A long time ago, as if in another life, before the Maidan Revolution, when Ukraine was naively and dreamily preparing for Yanukovych’s signing of the Association Agreement with the EU, journalists were very interested in what could change (naturally, for the better) in our culture, when Ukraine finally became an Associate Member of the EU. Cultural journalists were no exception – a large portion of the country was waiting for the signature with bated breath, as if for God’s blessing, a sentence for the current powers that be, and a ticket to a bright European future.

The disappointment – also among cultural journalists and activists – was considerable when they found out that there would be no miracle after all, because the agreement, at least in the sphere of culture, turned out to be merely an auxiliary instrument for internal reforms. Admittedly, it does contain as many as four points concerning culture, but none of them, perhaps with the exception of the passage on copyright law, exact any changes, rather only opening up certain possibilities.

Undoubtedly, what matters is the symbolic meaning of the agreement – as a declaration connected with values, as an act of committing to paper an intention to move in the direction of law and order and a new social contract. The document can be seen as a certain framework within which to think about the law and culture management practices, and as a set of experiences that are worth remembering and considering.

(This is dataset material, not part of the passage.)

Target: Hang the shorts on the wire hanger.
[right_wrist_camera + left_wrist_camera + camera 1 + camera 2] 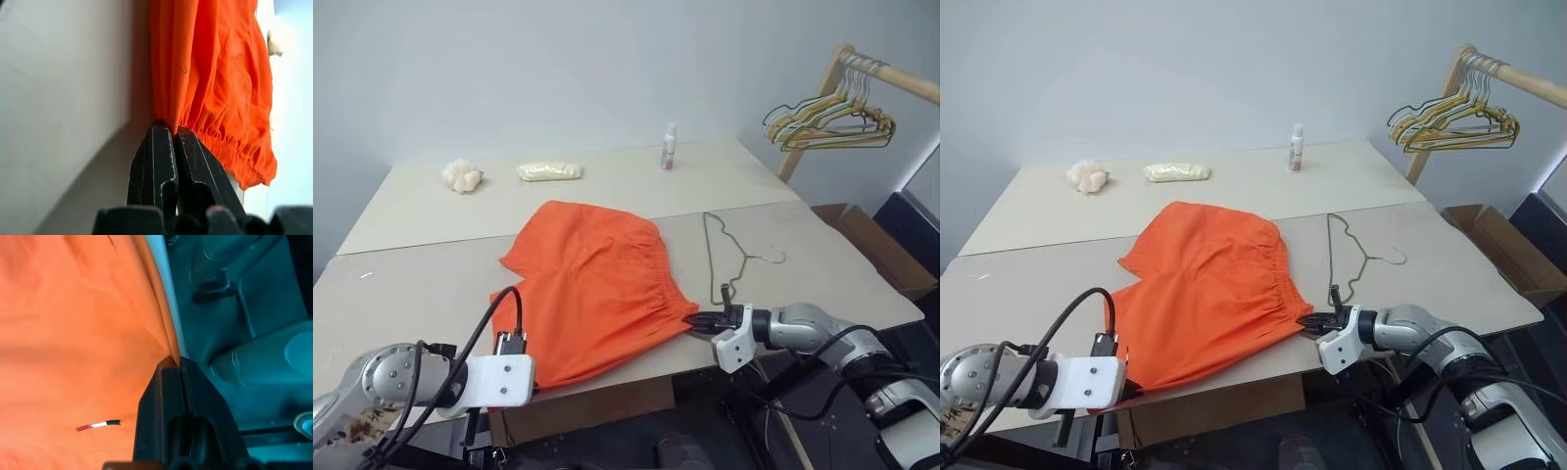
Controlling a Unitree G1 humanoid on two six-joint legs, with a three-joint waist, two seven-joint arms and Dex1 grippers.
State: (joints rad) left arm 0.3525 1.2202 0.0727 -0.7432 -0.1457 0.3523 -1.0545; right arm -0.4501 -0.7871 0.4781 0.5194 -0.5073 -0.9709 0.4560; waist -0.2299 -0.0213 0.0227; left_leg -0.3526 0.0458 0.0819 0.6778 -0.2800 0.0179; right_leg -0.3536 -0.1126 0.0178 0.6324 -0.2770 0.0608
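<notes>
The orange shorts (597,294) lie spread on the table (411,284), with the gathered waistband toward the right. My right gripper (697,321) is shut on the waistband's near corner, and the right wrist view shows the black fingers (156,161) pinching the fabric. At the table's front edge my left gripper (174,364) is shut on the hem of the shorts (73,333). The wire hanger (744,255) lies flat on the table just right of the shorts, its hook pointing right, and neither gripper touches it.
At the back of the table stand a small spray bottle (669,147), a pale yellow packet (549,171) and a white lump (462,176). A wooden rack (891,78) with bunched hangers (827,122) stands at the far right. A cardboard box (876,245) sits beyond the table's right edge.
</notes>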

Nonetheless, such hopes in the coming of a benevolent higher power that would finally clear up the existing social disorder are an interesting element of the relations between Ukrainian citizens and the state. It is a kind of “magical thinking” grounded in paternalism – uncritical perception of the state as a kind of impersonal, alien construct whose role is to serve its citizens and supply them with a minimum level of wellbeing in exchange for their minimal participation.

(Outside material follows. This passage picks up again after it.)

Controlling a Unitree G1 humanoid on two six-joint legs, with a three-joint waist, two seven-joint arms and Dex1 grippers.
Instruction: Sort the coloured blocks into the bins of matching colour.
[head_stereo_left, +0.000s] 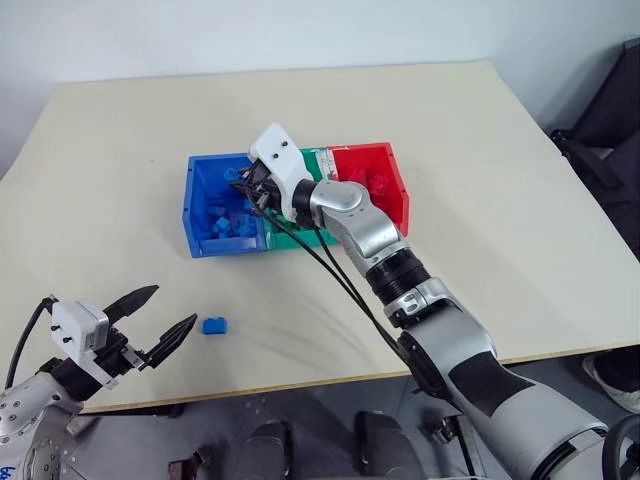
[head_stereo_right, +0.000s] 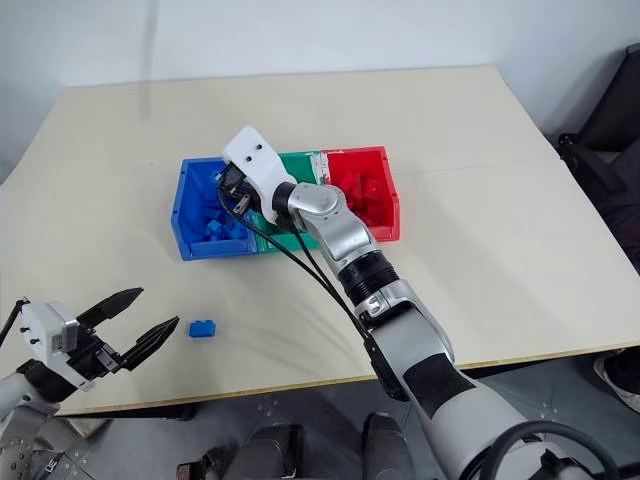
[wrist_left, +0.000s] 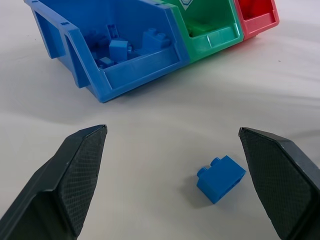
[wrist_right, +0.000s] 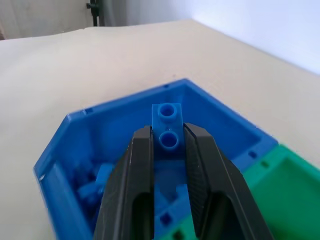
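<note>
My left gripper hangs at the near left edge of the table, fingers spread wide and holding nothing. Just to its right, on the bare tabletop, lies a loose blue block; in my left wrist view it sits between my open fingertips and a little ahead of them, not touching either.

Farther off, near the middle of the table, stand the joined bins: the blue bin on the left with several blue blocks already inside, the green bin in the middle, the red bin on the right with red blocks in it.

My right gripper reaches over the blue bin, its fingers drawn narrow on a blue brick, pinched by its sides with the studs facing out.

I judge this the dropping step: my right fingers need to part so the brick falls into the blue bin. After that, the loose block calls for my left gripper to ease forward and close on it.
</note>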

Over the last two years – after the Maidan – the Ukrainian cultural milieu has been and still is engaged in actively fighting such magical thinking, with varied success. This kind of thinking has often won – especially when what was at stake was an attempt to see things from a broad perspective, to change the very state system of management, which, in fact, is still Soviet in character. In contrast, zooming in on individual initiatives and projects, and the dynamics of discussions on issues fundamental to Ukrainian culture and society, changes are plain to see.

Paternalism or Neoliberalism?

Over at least the last decade, paternalism in the cultural sphere in Ukraine has manifested itself in the fact that employees in the public sector have been prepared to work for pennies, as long as the money continued to come regularly from above. At the same time, they have constantly expected “the state” to somehow improve their lot, while secretly despising it. On the other hand, the private sector has actively, and sometimes even aggressively, steered clear of “the state”, in every possible way contrasting it with itself as the only source of innovation and true cultural processes. And yet, in the same way, it has also counted on support and guardianship from “the state”, while feeling the same contempt for it.

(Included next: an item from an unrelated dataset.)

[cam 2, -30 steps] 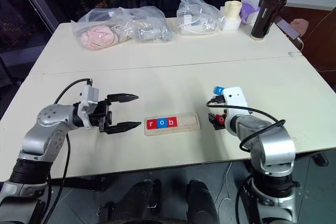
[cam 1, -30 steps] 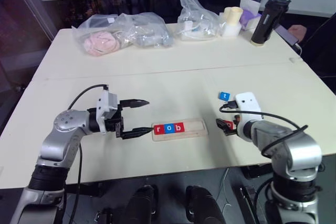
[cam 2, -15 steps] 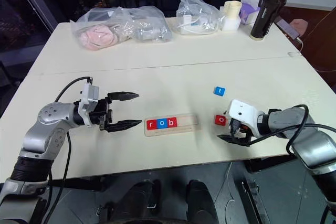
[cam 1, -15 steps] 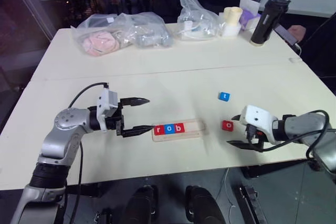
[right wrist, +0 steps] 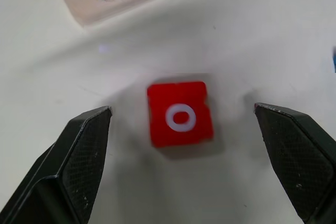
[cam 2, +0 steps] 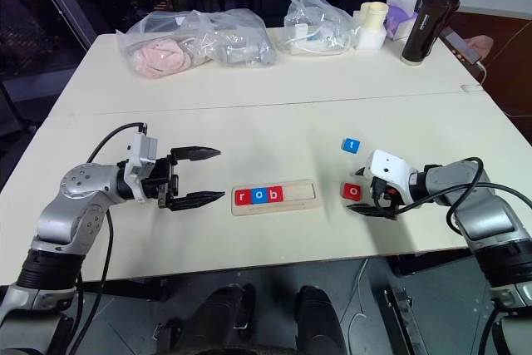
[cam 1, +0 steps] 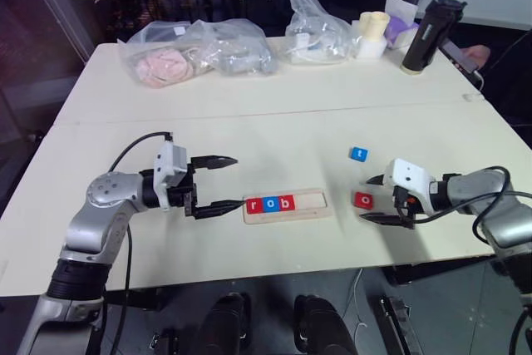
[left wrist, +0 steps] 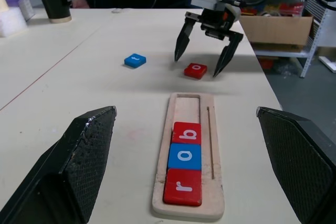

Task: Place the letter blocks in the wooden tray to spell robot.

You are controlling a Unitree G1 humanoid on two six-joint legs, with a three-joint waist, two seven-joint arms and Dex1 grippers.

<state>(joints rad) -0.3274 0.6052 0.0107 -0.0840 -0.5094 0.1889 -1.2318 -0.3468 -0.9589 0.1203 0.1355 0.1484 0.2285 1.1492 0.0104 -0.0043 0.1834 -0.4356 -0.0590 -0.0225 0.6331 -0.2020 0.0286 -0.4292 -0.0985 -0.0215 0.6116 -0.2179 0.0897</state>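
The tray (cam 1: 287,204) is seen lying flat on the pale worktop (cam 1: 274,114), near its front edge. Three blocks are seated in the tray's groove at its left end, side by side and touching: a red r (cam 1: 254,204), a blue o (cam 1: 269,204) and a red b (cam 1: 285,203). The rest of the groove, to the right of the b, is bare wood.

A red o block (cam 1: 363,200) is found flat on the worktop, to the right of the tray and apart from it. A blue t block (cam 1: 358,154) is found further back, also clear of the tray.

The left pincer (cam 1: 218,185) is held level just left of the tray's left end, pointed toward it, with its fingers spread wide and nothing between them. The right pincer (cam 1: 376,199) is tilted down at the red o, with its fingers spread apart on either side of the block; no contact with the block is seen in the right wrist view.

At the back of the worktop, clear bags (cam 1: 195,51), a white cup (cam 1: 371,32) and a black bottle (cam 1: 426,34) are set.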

It seemed that the Maidan was supposed to be a strong vaccine against paternalism – against this anonymous, faceless “state” – and transform this insatiable corrupted monster (from which, despite all the scorn, help was still expected) into a community of people who had a voice, who shared democratic values and understood the role of state institutions, as well as the necessity of controlling and influencing them.

Meanwhile, immediately in the first days after the Maidan, next to the processes of self-organisation in the cultural sphere (an example of which is the creation of the Assembly for Culture in Ukraine – a grassroots movement which occupied the basements of the Ministry of Culture for several months), as well as attempts to add culture to the current agenda as a major factor contributing to social change and communication in the – not yet strongly divided – country, also present was a phenomenon that we could probably call a “virus” immune to the vaccine.
The most repeated phrase in the main Ukrainian “press agency”, that is Facebook, was now “down with the Ministry of Culture”. The majority of commentators – ranging from former MPs and well-known artists or directors to average Facebook users whose profiles do not testify to particularly intense activity in the cultural sphere – proposed and still continue to propose that the Ministry of Culture be done away with / closed down / dispersed / abolished. Thanks to the leaders of the public opinion this virtual war of attrition with the main state institution responsible for culture has spilled beyond internet social networks and reached the media, where the Ministry of Culture is recurrently compared to a cemetery, defined as an heir to totalitarian functions of control, and, last but not least, called that Carthage that must be destroyed for the cultural sphere to blossom.

While comparable crushing criticism has been levelled by the media, experts, and society on the whole against practically every other state body, not a single proposal has been expressed to abolish, for instance, the Ministry of Education and Science or the Ministry of Defence. At any rate, such ideas have not been propagated and have not gained the support of a wide range of commentators.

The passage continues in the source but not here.